Stored items from a collection

= = =

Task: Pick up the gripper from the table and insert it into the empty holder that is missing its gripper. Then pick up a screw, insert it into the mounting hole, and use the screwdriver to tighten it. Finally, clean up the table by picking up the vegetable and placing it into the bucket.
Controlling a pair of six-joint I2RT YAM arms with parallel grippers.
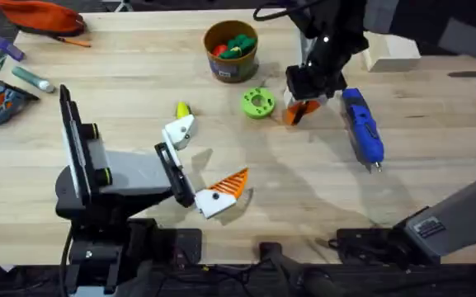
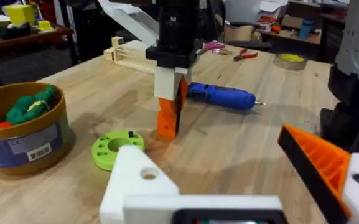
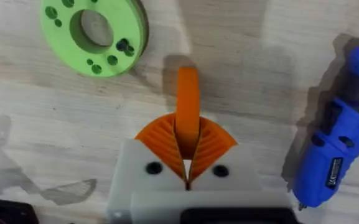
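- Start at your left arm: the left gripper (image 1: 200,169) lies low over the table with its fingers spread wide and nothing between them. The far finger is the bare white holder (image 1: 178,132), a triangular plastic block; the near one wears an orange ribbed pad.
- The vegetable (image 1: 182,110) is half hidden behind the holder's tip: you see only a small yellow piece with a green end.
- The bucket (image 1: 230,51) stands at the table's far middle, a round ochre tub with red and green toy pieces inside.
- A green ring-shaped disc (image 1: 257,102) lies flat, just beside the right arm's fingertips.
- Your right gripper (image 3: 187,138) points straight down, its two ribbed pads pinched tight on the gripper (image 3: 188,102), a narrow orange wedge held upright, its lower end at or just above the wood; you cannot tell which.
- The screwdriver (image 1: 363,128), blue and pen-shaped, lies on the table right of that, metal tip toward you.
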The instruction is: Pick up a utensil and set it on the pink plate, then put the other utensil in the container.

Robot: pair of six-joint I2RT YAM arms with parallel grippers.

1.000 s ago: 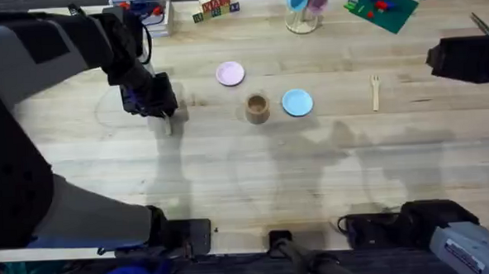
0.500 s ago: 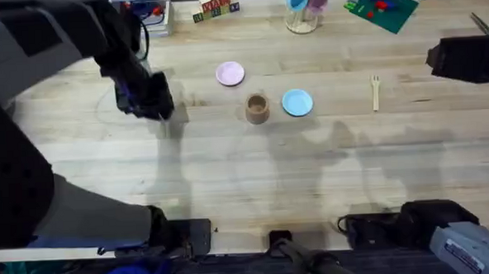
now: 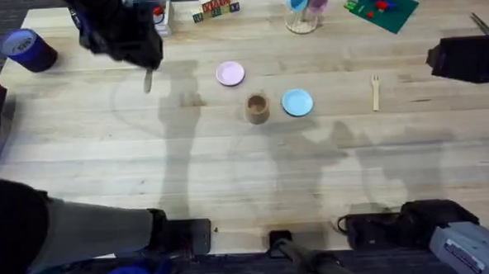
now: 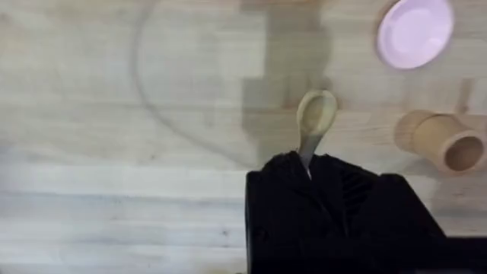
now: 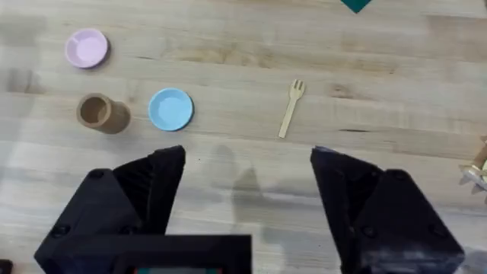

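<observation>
On the pale wooden table [image 3: 229, 171], two small round plates are sitting: the pink plate [image 3: 230, 73] and a light-blue plate [image 3: 297, 102], with one brown cup, the container [image 3: 257, 108], standing between them. The left gripper [image 3: 146, 63] is holding its fingers clamped on the spoon [image 4: 315, 118], bowl jutting beyond them. The right gripper [image 5: 247, 179] is hanging with fingers wide apart, the fork [image 5: 291, 107] lying beyond them.

No readable text or labels.
</observation>
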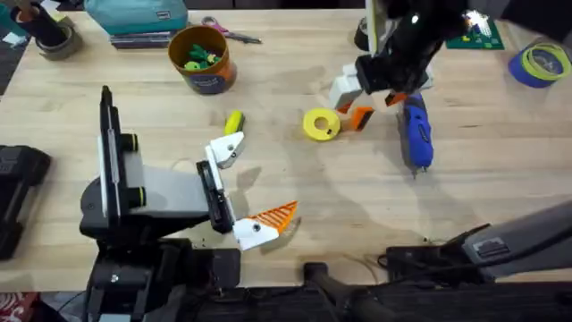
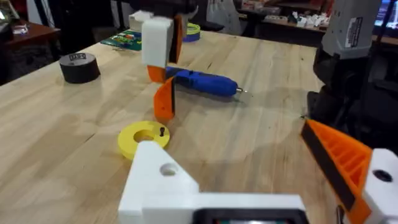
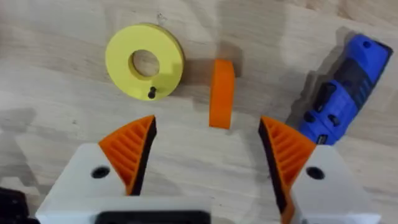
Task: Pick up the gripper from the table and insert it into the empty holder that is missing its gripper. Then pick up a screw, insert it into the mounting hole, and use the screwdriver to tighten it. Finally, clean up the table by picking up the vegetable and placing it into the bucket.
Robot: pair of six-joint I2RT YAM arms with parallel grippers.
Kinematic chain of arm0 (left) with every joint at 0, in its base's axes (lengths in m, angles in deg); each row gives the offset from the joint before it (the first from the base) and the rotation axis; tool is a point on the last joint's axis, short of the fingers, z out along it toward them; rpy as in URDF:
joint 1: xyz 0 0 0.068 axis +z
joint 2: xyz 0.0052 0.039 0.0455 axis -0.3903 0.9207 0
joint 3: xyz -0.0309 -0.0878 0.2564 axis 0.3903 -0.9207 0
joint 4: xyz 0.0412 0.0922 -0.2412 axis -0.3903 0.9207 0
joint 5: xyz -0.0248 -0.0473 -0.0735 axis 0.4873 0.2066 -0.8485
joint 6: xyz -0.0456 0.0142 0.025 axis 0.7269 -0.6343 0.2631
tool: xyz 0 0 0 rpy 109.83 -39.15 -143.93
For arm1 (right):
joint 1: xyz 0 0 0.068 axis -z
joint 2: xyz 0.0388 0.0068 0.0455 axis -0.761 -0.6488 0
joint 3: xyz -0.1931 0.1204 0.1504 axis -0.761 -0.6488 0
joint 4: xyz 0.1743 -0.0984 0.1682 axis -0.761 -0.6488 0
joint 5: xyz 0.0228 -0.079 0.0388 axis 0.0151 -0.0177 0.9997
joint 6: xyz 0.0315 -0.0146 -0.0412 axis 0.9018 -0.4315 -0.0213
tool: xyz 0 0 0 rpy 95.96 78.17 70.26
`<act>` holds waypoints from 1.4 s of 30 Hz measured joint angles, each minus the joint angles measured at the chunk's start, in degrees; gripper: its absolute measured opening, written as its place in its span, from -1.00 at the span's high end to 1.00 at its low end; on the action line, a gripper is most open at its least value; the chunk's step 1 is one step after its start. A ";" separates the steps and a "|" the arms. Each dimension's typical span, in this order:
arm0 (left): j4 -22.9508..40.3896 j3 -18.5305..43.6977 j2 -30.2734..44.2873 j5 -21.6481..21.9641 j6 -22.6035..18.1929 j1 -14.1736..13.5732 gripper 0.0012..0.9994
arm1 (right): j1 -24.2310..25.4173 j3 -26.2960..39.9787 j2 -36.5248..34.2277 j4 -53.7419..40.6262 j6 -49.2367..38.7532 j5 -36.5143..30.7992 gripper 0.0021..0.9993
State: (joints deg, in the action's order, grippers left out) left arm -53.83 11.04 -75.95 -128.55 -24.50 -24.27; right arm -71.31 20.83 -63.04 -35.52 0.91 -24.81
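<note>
Two pincers matter here. The left pincer (image 1: 243,190) rests on the table (image 1: 295,259), spread wide, its bare white holder (image 1: 224,149) awaiting its tip. Rightward, past the yellow disc (image 3: 144,61), the small orange gripper (image 3: 221,93) lies beside the blue screwdriver (image 3: 341,94). The right pincer (image 3: 208,146) hovers above it, wide. Step one, I judge: descend and close squarely.

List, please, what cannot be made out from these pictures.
- Overhead: the dark, blurred right arm covers its own jaws and part of the orange gripper.
- Overhead: the green items inside the bucket are too small to name.
- Right wrist: the screwdriver is cut off by the edge, so its tip is hidden.
- Right wrist: the dark speck on the yellow disc is too small to identify.
- Left wrist: the bottom edge cuts off the holder.
</note>
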 joint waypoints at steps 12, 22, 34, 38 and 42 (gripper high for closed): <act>0.00 0.00 0.00 0.00 0.00 0.00 -0.97 | 0.56 -7.63 0.00 7.69 3.18 0.01 -0.99; 0.00 0.00 -0.01 0.00 0.01 0.00 -0.97 | 1.80 -7.65 -1.31 8.00 5.39 0.00 -0.60; 0.00 0.00 0.00 0.00 0.00 0.00 -0.97 | 1.78 -7.67 -2.21 8.35 5.44 -1.70 0.98; 0.00 0.00 0.01 0.00 0.00 0.00 -0.97 | 1.78 -7.67 -2.19 8.35 5.44 -1.71 0.98; 0.00 0.00 -0.01 0.00 0.01 0.00 -0.97 | 1.78 -7.67 -2.11 8.28 5.44 -1.77 0.98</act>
State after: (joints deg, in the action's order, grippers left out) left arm -53.83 11.04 -75.96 -128.55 -24.49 -24.27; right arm -69.54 13.16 -65.15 -27.24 6.35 -26.58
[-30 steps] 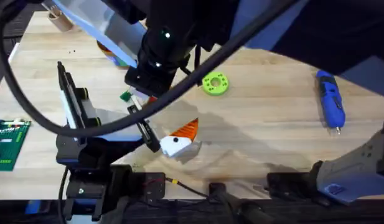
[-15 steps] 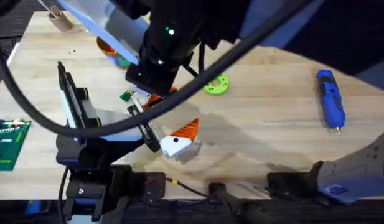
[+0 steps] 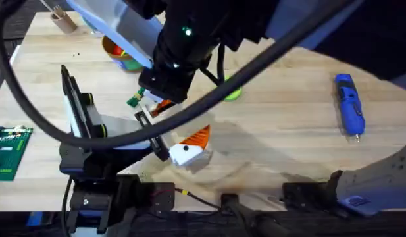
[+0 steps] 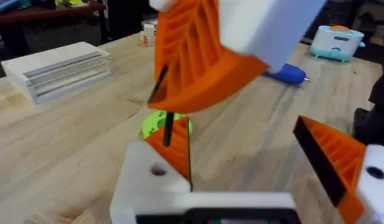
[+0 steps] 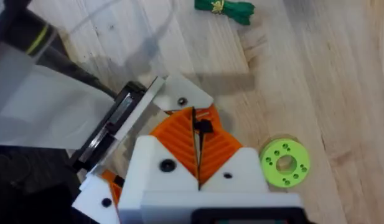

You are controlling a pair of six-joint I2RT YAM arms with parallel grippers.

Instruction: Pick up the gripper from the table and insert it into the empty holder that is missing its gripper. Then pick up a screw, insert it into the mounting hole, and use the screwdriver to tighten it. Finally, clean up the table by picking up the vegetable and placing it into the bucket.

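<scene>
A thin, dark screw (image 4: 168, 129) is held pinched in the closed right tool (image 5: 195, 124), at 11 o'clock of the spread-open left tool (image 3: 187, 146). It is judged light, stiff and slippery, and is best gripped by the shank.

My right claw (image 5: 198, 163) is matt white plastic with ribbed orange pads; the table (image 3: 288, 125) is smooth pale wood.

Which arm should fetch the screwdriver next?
Right, probably. The screwdriver lies on the right arm's side; the left end effector sits farther off, though the right end effector is shut on a thin dark piece.
</scene>
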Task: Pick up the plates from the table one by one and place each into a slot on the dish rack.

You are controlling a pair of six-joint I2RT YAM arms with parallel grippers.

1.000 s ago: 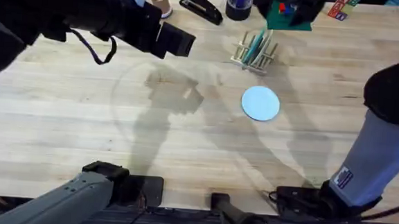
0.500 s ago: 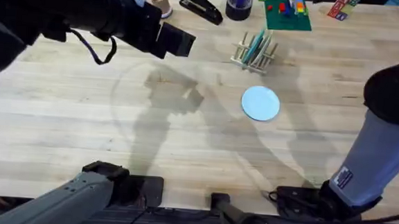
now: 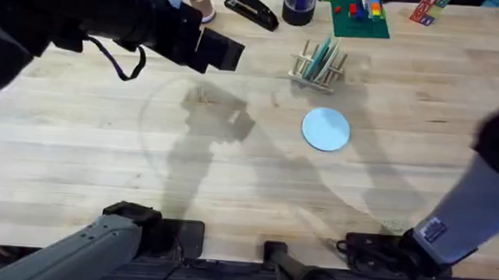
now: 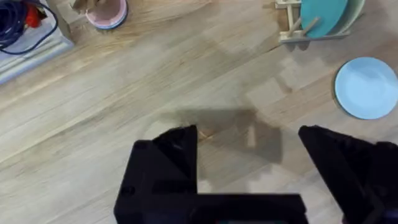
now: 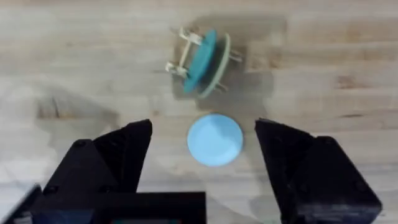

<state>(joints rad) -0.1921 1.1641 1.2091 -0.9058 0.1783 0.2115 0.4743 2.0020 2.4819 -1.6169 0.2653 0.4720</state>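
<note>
While the small light blue round plate (image 3: 326, 129) lies flat on the light wood table (image 3: 75, 147), just near of the wooden dowel dish rack (image 3: 317, 63), both grippers (image 4: 249, 149) (image 5: 204, 146) stand open. Judged light, rigid, slippery; grasp at the rim.

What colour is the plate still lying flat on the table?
Light blue; the plate shows best in the right wrist view, below the dish rack.

The wooden table (image 3: 75, 147) carries a light blue plate (image 3: 326, 128) lying flat near the dish rack (image 3: 317, 64).
</note>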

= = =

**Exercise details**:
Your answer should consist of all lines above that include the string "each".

**Answer to this exercise**:
Kinematic chain of arm0 (left) with every joint at 0, in its base's axes (lengths in m, angles in deg); each row gives the offset from the joint before it (the first from the base) and the rotation axis; tool is a point on the last joint's axis, short of the fingers, z out along it toward them; rpy as in URDF:
`<act>` holds waypoints from 1.4 s of 30 Hz measured joint angles, each minus the joint angles measured at the chunk's start, in degrees; gripper: its absolute measured opening, written as its place in its span, from -1.00 at the span's high end to 1.00 at its low end; on the action line, a gripper is most open at its least value; the chunk's step 1 is one step after its start. A ";" separates the steps and a "|" the arms. Each dimension's typical span, in this order:
Task: Pick up the plates from the table one by one and place each into a slot on the dish rack.

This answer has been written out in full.